START RECORDS FOR THIS TASK

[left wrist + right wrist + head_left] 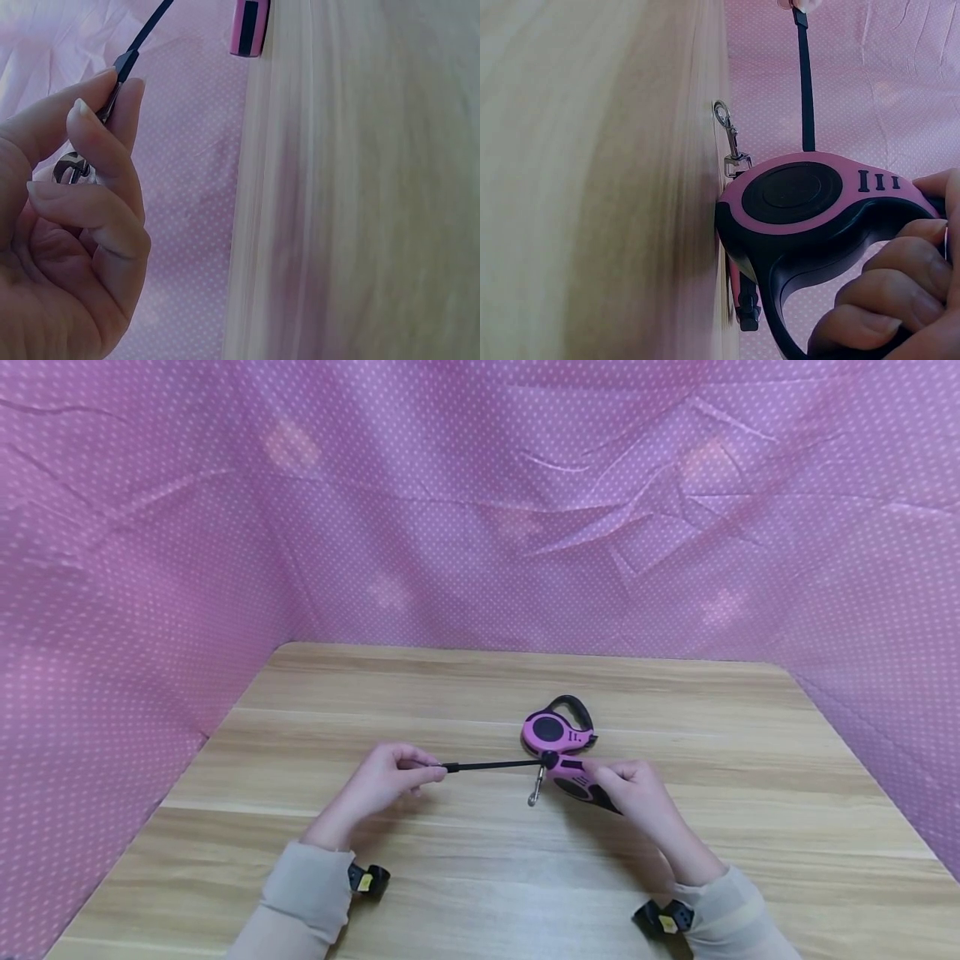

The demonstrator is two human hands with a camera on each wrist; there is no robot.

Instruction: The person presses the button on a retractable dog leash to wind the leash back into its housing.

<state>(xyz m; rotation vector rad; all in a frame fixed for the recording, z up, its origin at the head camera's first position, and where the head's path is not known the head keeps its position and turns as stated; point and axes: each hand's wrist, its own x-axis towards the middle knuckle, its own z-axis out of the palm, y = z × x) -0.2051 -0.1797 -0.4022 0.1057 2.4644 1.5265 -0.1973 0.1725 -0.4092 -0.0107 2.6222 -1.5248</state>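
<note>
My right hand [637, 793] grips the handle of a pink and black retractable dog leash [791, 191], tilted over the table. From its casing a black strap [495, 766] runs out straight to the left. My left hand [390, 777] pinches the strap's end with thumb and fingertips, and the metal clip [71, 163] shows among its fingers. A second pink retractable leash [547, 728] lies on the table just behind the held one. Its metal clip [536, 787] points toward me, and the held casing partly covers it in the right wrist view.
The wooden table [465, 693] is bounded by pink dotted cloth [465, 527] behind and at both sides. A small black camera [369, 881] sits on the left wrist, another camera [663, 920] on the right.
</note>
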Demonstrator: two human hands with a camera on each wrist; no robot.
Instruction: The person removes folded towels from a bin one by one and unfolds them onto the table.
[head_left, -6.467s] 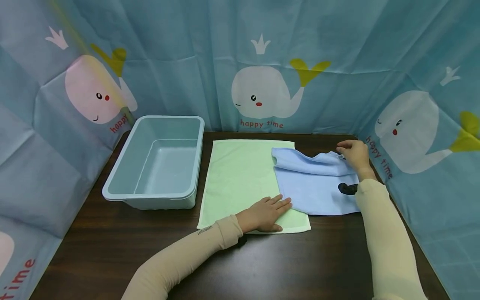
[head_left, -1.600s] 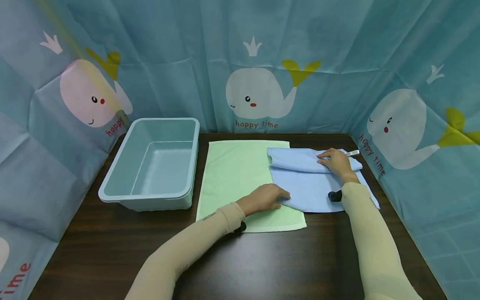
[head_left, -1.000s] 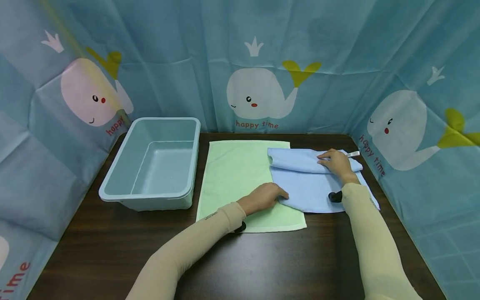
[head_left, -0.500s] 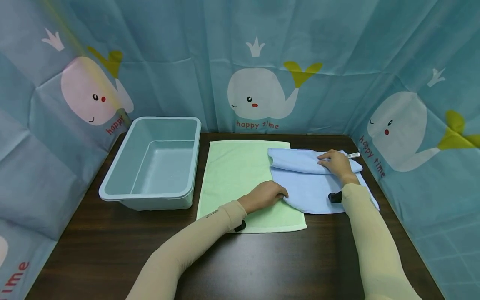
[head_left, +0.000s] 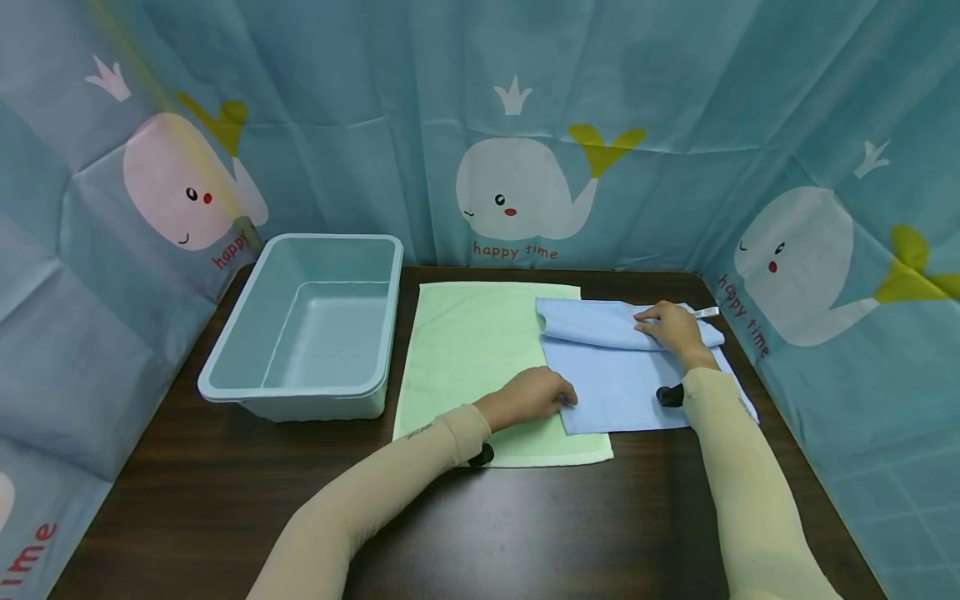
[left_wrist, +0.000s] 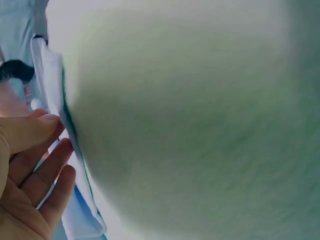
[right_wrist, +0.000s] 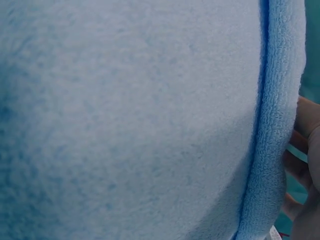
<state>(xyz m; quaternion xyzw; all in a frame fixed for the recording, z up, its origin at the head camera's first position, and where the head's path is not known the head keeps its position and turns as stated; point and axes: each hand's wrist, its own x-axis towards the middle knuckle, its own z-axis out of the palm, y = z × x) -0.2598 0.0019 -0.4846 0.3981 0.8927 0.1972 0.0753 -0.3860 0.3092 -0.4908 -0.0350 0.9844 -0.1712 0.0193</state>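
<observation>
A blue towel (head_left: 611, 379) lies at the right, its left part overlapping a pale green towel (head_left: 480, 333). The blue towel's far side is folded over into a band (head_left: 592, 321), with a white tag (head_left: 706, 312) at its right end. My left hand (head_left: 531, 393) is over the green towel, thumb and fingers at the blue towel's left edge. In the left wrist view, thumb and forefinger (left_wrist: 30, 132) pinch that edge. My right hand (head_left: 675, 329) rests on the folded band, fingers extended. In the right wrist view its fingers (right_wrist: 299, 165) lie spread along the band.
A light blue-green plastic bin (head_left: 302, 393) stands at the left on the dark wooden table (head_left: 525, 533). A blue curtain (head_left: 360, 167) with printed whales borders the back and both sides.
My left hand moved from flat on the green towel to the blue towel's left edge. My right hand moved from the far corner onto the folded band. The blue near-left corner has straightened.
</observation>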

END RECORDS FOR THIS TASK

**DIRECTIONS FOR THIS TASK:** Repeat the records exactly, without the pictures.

**RESULT FOR THIS EXERCISE:**
[left wrist + right wrist + head_left] 

The demonstrator is two human hands with a camera on each wrist; there is no robot.

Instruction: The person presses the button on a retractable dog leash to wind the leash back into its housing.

<state>(xyz m; rotation vector rad; all in a frame fixed for the recording, z up, its origin at the head camera's first position, and where the head's path is not known the head keeps its position and turns as stated; point and axes: each hand's wrist, its own x-axis towards the middle knuckle, its own z-axis out of the palm, y = z × x) -0.2051 -0.1797 -0.4022 0.1057 2.4644 1.5265 -0.1973 0.1725 -0.4092 -0.0107 2.6222 -1.5248</state>
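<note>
My right hand [637, 793] grips the handle of a pink and black retractable dog leash [791, 191], tilted over the table. From its casing a black strap [495, 766] runs out straight to the left. My left hand [390, 777] pinches the strap's end with thumb and fingertips, and the metal clip [71, 163] shows among its fingers. A second pink retractable leash [547, 728] lies on the table just behind the held one. Its metal clip [536, 787] points toward me, and the held casing partly covers it in the right wrist view.
The wooden table [465, 693] is bounded by pink dotted cloth [465, 527] behind and at both sides. A small black camera [369, 881] sits on the left wrist, another camera [663, 920] on the right.
</note>
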Demonstrator: two human hands with a camera on each wrist; no robot.
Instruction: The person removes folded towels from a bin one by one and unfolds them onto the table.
[head_left, -6.467s] 
[head_left, -1.600s] 
[head_left, -1.000s] 
[head_left, -0.500s] 
[head_left, +0.000s] 
[left_wrist, +0.000s] 
[right_wrist, +0.000s] 
<state>(xyz m; quaternion xyzw; all in a frame fixed for the recording, z up, its origin at the head camera's first position, and where the head's path is not known the head keeps its position and turns as stated; point and axes: each hand's wrist, its own x-axis towards the middle knuckle, its own z-axis out of the palm, y = z × x) -0.2598 0.0019 -0.4846 0.3981 0.8927 0.1972 0.0753 -0.3860 0.3092 -0.4908 -0.0350 0.9844 -0.1712 0.0193</state>
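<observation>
A blue towel (head_left: 611, 379) lies at the right, its left part overlapping a pale green towel (head_left: 480, 333). The blue towel's far side is folded over into a band (head_left: 592, 321), with a white tag (head_left: 706, 312) at its right end. My left hand (head_left: 531, 393) is over the green towel, thumb and fingers at the blue towel's left edge. In the left wrist view, thumb and forefinger (left_wrist: 30, 132) pinch that edge. My right hand (head_left: 675, 329) rests on the folded band, fingers extended. In the right wrist view its fingers (right_wrist: 299, 165) lie spread along the band.
A light blue-green plastic bin (head_left: 302, 393) stands at the left on the dark wooden table (head_left: 525, 533). A blue curtain (head_left: 360, 167) with printed whales borders the back and both sides.
My left hand moved from flat on the green towel to the blue towel's left edge. My right hand moved from the far corner onto the folded band. The blue near-left corner has straightened.
</observation>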

There is no more to the output, and the exercise is done.